Meat from TB infected cattle is being eaten widely by unsuspecting consumers – government TB management system failing ‘from farm to fork’ says wildlife charity.

Meat from more than 20,000 cattle per year infected with bovine TB (bTB) has been allowed into the food chain by the government, posing an unnecessary risk to human health, according to a report in the Sunday Times yesterday.

Acting on information given to a journalist by Care for the Wild, the newspaper has revealed that meat from over 88% of the 28,000 TB cows slaughtered in England in 2012 entered the food chain.(1)

The infected meat is not labelled as coming from TB cattle and there is no traceability system in place, according to information provided by the Food Standards Agency (FSA) under a Freedom of Information request.

DEFRA and the FSA have confirmed they keep no record of where TB meat is in the food chain. Most of the major food retailers have confirmed they would not sell TB meat as this is not acceptable to their customers, but as no traceability records are kept there seems to be no guarantee that it isn’t being served in schools, hospitals, to our armed services or in the wider food chain.

Philip Mansbridge, CEO of international wildlife charity Care for the Wild, said:  “We felt people should know about this because the government are surging forward with an unpopular badger cull based on the argument that they know what’s best for farmers, and for the public. But this scandal exposes the complete failure of their bovine TB management system, from farm to fork.

“The government has repeatedly said that badgers must be culled for reasons including ‘human health’(2).  But this justification is completely undermined by the fact they are placing large quantities of TB meat into the food supply chain without any labelling or cooking advice, which puts the public at risk.

“Along with a catalogue of flawed justifications regarding the figures and the science, this shows that the government has no real justification for the planned cull and will use any means it can to attempt to win sympathy from an unsympathetic public.

“This government’s bovine TB policy is unravelling before our eyes. It’s bad for farmers and tax payers; it’s putting public health at risk and could result in the senseless slaughter of hundreds of thousands of badgers.”

Care for the Wild is a charity based in Sussex dedicated to the protection of wildlife in the UK and abroad.

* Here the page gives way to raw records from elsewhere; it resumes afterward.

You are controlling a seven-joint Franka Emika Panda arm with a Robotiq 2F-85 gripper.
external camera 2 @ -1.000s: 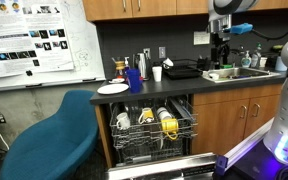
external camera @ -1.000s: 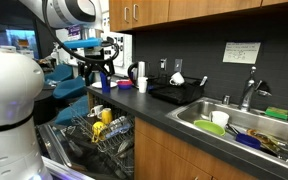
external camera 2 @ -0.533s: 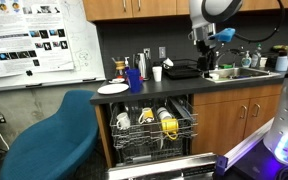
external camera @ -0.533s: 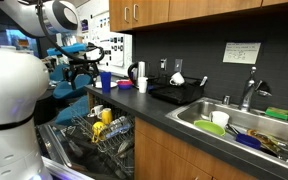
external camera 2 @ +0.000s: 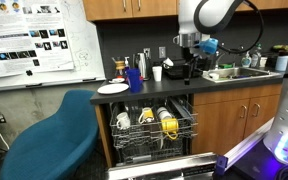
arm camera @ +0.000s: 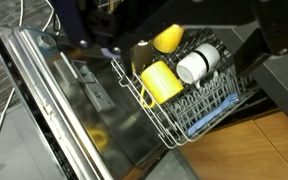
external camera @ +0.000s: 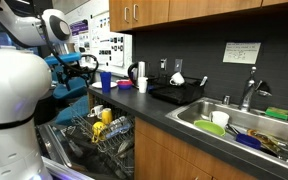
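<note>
Gripper point(external camera 2: 189, 64) hangs off the counter's point(external camera: 149, 108) front edge, above the pulled-out dishwasher rack point(arm camera: 174, 135). Cannot tell whether its fingers are apart or together. Rack holds yellow cups point(arm camera: 161, 80) and a white cup point(arm camera: 198, 63). Dishes point(external camera: 216, 126) lie in the sink point(external camera: 196, 110). Loading judged partway.

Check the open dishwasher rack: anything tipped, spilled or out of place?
Nothing clearly wrong. The yellow cups and white cup lie on their sides in the rack. The faint yellow patch on the open door looks like a reflection, not a spill.
</note>
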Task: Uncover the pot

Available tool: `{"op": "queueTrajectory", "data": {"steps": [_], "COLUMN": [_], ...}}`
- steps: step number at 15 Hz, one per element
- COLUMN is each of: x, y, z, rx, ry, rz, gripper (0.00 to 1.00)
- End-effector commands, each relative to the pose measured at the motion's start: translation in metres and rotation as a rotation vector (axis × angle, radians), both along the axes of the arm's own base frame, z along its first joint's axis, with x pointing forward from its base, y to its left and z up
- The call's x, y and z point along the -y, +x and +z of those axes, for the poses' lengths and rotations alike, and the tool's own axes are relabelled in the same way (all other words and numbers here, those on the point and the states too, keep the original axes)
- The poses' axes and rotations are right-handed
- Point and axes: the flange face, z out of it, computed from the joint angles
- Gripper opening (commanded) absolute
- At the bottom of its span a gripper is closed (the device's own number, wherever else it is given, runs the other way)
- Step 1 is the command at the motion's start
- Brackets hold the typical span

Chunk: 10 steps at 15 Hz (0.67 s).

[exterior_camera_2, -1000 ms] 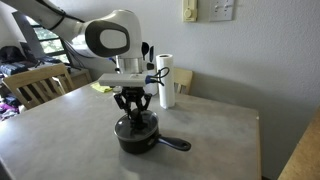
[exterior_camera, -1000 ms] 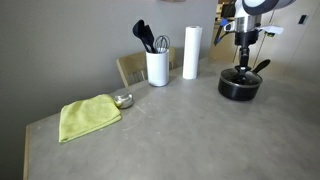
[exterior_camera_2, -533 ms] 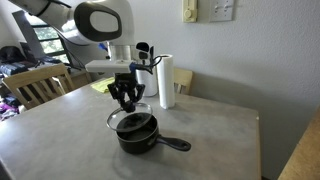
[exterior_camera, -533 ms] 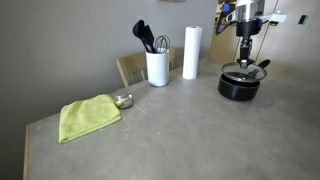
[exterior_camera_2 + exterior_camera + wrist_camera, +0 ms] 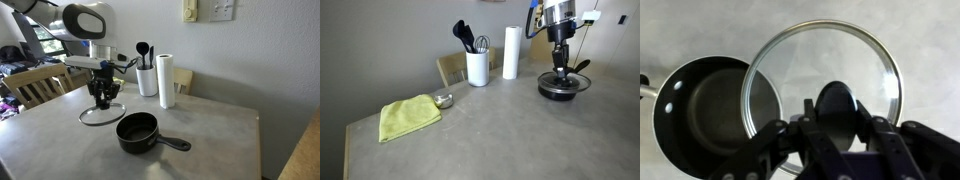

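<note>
- At the right edge of an exterior view, the gripper (image 5: 560, 72) points straight down with its jaws clamped on the knob of a glass lid (image 5: 578, 84).
- Seen from this side, the lid overlaps the black pot (image 5: 554, 93), which sits on the grey table (image 5: 490, 135).
- Further left stand a white utensil holder (image 5: 477, 68) and a paper towel roll (image 5: 510, 52). A yellow-green cloth (image 5: 408, 117) lies at lower left with a small metal bowl (image 5: 443, 100) just beside it.
- Left of centre in an exterior view, the gripper (image 5: 101, 97) holds the lid (image 5: 102, 114) low over the table (image 5: 60, 150). I cannot tell whether the lid touches it.
- The pot (image 5: 137, 130) stands uncovered to the right of the lid, apart from it, with its long handle pointing right.
- At the bottom of the wrist view, the gripper (image 5: 835, 125) grips the black knob. The lid (image 5: 830, 50) fills the centre, its left rim overlapping the open pot (image 5: 695, 110) at left.
</note>
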Motion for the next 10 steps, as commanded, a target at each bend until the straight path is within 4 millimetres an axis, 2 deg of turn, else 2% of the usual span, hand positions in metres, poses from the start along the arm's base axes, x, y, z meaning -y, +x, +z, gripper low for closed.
{"op": "queueTrajectory", "data": {"steps": [1,10], "x": [-0.044,-0.137], "y": [-0.002,0.023], "z": [-0.002,-0.085], "rx": [-0.049,0.005], "ry": [-0.004,-0.069], "rz": [-0.031,-0.422], "gripper": [0.15,0.15]}}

For more information or if you would like to support our work, see


  1. Figures provided by the Animal Health Veterinary Laboratory.
  2. Recent examples of the government linking bovine TB with human health:

Owen Paterson, Farmers Guardian 5th June 2013: after second debate: Mr Paterson began by stressing that the debate was ‘about getting to grips with a disease – a bacterium which can affect all mammals, including humans’ and ‘has proved to be extremely resistant to all manner of attempts at eradication’.

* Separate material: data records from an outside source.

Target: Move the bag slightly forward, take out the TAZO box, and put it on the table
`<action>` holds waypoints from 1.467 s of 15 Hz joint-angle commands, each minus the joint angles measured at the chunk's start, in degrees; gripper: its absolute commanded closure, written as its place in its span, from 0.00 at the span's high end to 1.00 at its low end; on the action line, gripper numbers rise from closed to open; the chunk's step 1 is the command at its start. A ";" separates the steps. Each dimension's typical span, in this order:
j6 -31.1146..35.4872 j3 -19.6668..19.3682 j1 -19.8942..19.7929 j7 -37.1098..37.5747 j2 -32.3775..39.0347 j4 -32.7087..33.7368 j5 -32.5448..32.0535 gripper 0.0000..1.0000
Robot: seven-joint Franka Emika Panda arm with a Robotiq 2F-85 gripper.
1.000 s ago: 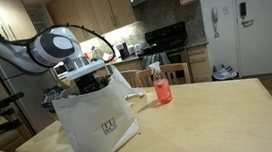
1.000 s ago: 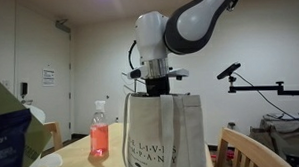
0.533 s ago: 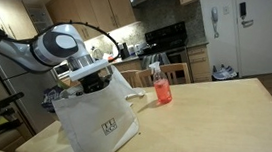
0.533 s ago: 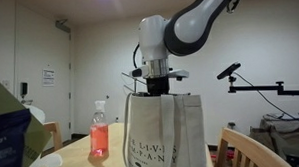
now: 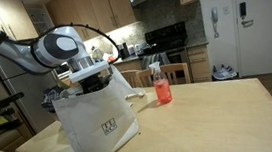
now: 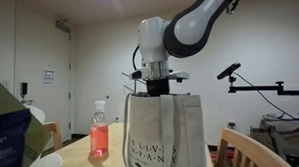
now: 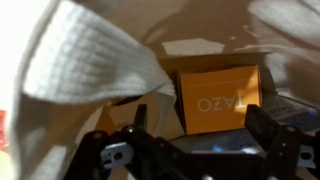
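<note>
The gripper (image 5: 93, 83) is sunk into the mouth of the white paper bag (image 5: 98, 123), which stands on the table (image 5: 218, 114). In the wrist view its jaws are spread wide, gripping nothing. The orange TAZO box (image 7: 215, 95) lies inside the bag just ahead, in line with the gap. A red drink bottle (image 5: 161, 89) stands outside the bag, apart from the gripper.

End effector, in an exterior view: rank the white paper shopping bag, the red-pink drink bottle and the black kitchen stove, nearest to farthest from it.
1. White paper shopping bag, around the end effector, which sits in its mouth.
2. Red-pink drink bottle, on the tan wooden table beside the bag.
3. Black kitchen stove, far behind in the background.
</note>
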 commanded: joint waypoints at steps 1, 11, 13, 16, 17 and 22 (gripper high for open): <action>0.13 0.02 0.21 0.49 0.15 -0.79 0.44 1.00; -0.61 0.08 0.64 1.04 -0.16 -2.49 0.02 1.00; -0.59 0.27 0.92 0.90 -0.27 -2.64 0.03 1.00; -0.70 0.44 1.70 1.44 -0.88 -3.38 -0.47 1.00; -0.65 0.56 2.00 1.55 -1.11 -3.65 -0.50 1.00; -0.33 1.38 3.37 2.10 -2.14 -4.81 -0.90 1.00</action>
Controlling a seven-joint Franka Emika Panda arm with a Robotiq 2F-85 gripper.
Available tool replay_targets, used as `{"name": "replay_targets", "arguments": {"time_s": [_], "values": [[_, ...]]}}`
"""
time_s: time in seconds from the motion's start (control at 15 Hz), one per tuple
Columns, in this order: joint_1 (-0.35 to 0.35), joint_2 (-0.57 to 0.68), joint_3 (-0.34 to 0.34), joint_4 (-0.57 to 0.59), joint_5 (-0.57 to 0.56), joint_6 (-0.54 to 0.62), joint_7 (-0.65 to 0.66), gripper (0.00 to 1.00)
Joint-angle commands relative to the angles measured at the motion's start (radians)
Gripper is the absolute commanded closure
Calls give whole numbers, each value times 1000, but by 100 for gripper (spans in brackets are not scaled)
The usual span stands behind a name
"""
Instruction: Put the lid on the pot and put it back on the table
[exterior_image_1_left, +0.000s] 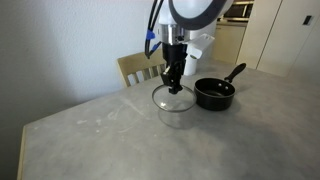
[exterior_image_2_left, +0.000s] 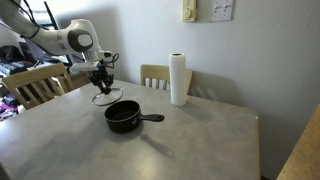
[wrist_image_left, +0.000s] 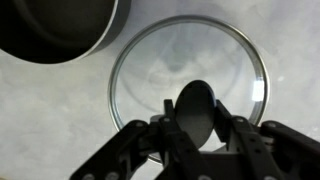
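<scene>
Gripper (wrist_image_left: 198, 118) low over the lid (wrist_image_left: 170, 60), fingers narrowed against both sides of its black knob (wrist_image_left: 197, 100); looks like a firm hold. Lid sits just beside the pot (exterior_image_1_left: 213, 94), not over it; can't tell if it is clear of the table (exterior_image_1_left: 100, 130). Pot stands uncovered on the table. Nothing completed; remaining, I judge: carry lid across, seat it, set it back down

Pale beige wall (exterior_image_2_left: 265, 70), white switch plates (exterior_image_2_left: 213, 10) high on it, light wooden chair (exterior_image_2_left: 30, 85) at one side, second wooden chair (exterior_image_2_left: 155, 75) by the wall, upright paper towel roll (exterior_image_2_left: 178, 79), white cabinet doors (exterior_image_1_left: 290, 35), soft even light.
</scene>
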Motion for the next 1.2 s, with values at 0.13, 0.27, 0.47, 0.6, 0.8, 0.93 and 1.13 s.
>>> {"name": "replay_targets", "arguments": {"time_s": [0.13, 0.27, 0.47, 0.6, 0.8, 0.93, 1.13], "values": [[9, -115, -46, -35, -52, -64, 78, 85], [4, -155, -65, -79, -59, -58, 126, 85], [-2, -208, -92, -154, -65, -41, 200, 85], [-5, -244, -107, -217, -66, -33, 257, 85], [-14, -297, -126, -320, -66, -18, 337, 85], [-22, -330, -136, -387, -64, -6, 383, 85], [-34, -365, -152, -460, -72, 17, 441, 85]]}}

Nigel Gibbens, Daily Telegraph, 31st May 2013: On the other side, Nigel Gibbens, the Government’s chief vet, has ramped up the pressure by describing bovine TB as “out of control” and an eventual threat to human health – and saying that Brussels could ban British cattle exports if the cull does not go ahead.

Nigel Gibbens, Indpendent, 30th May 2013: Tuberculosis in cattle could spread to humans unless the UK takes bold action to curb of the disease in the country’s badger population, Britain’s chief vet warned today.